Exercise:
Print, word for word, only the lines from the one with "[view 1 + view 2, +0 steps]" down to the last line of the listing below; no pictures.

#####

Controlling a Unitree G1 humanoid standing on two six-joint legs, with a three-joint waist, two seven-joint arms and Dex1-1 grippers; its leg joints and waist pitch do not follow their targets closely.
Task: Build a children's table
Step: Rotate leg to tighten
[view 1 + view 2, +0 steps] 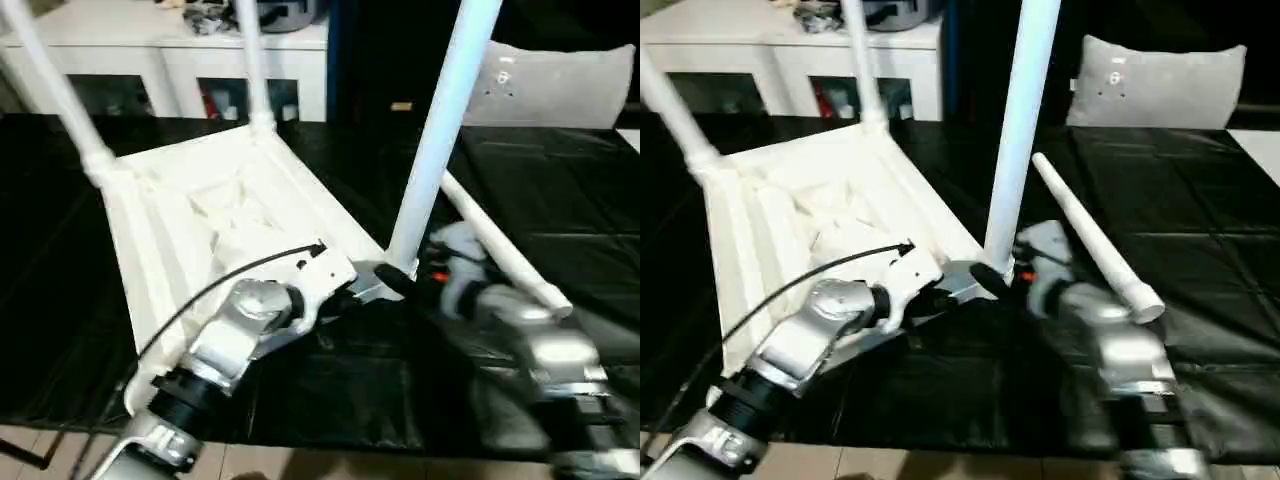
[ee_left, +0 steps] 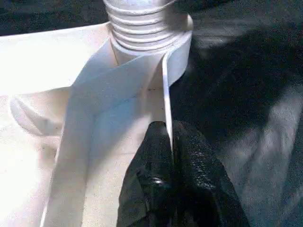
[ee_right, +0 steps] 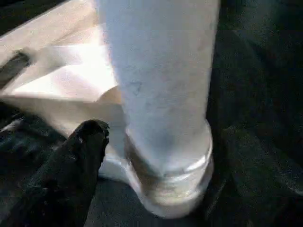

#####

Exercise solution:
[view 1 + view 2, +0 steps] 
[ee_left, +0 steps] 
[ee_right, +0 steps] 

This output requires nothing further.